Film framerate

I was playing around with the 72hz thing powerdvd9 has and wow.. do not want! Even on the lowest setting (of 2) it really does make it look like a cheap home video.
I would think you'd need some dedicated hardware to properly increase a frame rate of ~24Hz material to 60+. I honestly can't see a CPU-only/CPU+Standard GPU system doing anything particularly useful. <shrug>

Also, what are you using to display a true 72Hz signal?
I believe in 120hz tvs so there is less judder when doing pulldown but not in inserting frames to make it look smoother and more lifel ike.
If it's doing black frame insertion (i.e. mimicking CRT displays) then you may stand some chance.
 
I was playing around with the 72hz thing powerdvd9 has and wow.. do not want! Even on the lowest setting (of 2) it really does make it look like a cheap home video. I believe in 120hz tvs so there is less judder when doing pulldown but not in inserting frames to make it look smoother and more lifel ike.
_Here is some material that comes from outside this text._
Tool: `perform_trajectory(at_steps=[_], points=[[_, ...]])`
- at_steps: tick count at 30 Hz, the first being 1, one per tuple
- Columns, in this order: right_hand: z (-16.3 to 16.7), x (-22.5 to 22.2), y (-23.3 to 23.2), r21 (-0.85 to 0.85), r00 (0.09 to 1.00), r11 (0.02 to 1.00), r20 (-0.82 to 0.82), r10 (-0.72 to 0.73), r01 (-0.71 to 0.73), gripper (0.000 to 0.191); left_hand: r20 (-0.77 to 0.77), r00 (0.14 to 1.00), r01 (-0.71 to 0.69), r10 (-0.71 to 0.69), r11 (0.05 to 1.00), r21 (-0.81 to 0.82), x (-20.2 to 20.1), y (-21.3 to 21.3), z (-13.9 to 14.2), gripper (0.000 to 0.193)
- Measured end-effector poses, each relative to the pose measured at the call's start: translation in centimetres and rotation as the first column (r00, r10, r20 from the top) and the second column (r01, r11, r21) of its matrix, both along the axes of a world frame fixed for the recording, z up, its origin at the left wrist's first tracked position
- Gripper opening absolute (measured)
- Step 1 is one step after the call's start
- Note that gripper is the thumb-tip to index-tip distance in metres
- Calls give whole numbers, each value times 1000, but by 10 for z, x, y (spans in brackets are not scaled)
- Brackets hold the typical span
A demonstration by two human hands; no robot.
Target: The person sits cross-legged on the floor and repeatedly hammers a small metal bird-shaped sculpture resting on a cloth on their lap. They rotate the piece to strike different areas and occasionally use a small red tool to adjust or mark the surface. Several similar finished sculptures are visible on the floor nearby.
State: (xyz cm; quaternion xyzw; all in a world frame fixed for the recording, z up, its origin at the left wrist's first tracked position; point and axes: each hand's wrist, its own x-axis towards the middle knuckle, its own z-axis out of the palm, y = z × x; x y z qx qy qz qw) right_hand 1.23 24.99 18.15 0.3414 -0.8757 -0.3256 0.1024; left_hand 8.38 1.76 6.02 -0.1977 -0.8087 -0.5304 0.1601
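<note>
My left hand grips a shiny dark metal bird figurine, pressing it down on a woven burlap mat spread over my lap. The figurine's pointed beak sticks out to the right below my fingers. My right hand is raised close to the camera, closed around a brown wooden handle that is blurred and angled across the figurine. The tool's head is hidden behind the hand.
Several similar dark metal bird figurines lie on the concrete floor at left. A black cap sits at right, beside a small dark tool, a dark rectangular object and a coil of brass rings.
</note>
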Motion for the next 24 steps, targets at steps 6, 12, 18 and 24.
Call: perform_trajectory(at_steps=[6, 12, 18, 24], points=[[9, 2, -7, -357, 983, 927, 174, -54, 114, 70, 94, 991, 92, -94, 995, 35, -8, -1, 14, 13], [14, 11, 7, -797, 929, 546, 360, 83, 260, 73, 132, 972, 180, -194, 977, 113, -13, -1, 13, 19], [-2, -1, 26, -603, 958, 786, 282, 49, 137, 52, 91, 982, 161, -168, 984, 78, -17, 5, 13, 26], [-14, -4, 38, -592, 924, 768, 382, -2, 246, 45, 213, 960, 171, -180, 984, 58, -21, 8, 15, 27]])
Where about is that option ? I can't get PowerDVD to playback as nicely and smoothly as PS3 DVD Playback.
 
Yes, but it's actually not that hard to do anymore. It's much like B-frames in MPEG video, which only record the stuff that moved.

Instead of only extracting that from the next frame, you also extract it from the current frame and interpolate both. Every fast or multi-core PC should be able to do that in real-time (it gives the second core something useful to do), and it can be accelerated by most current videocards, with shaders if they haven't got the dedicated hardware. And most do.
 
How it can been accelarated by the video cards ? You mean through DXVA like with H.264/x264 decoding ? If you know the procedure to do it, some links or software, please share it. :)
 
It's not that bad at the DLP theater in town... I think that screening had a poorly adjusted or crappy projector.

I guess it was just a bad setup in that theater. Today I saw Wolverine in digital format, and it was much better in this aspect - I could spot the judder a few times, but it was pretty subtle; can't really say if traditional film projector would have been smoother or not.
 
At my local theaters, you have to pick which little thing bugs you less. One, a film using theater, has a tendency to make the picture a little jumpy, just enough to where a slow moment in an action film or an entire drama will showcase that effect.

As for the other, the DLP theater I mentioned earlier, they cut off the edges of the picture on all four sides.

I prefer the film theater, even if the DLP one looks better(Clearer picture and no film grain, which in the right situation can drive me nuts.)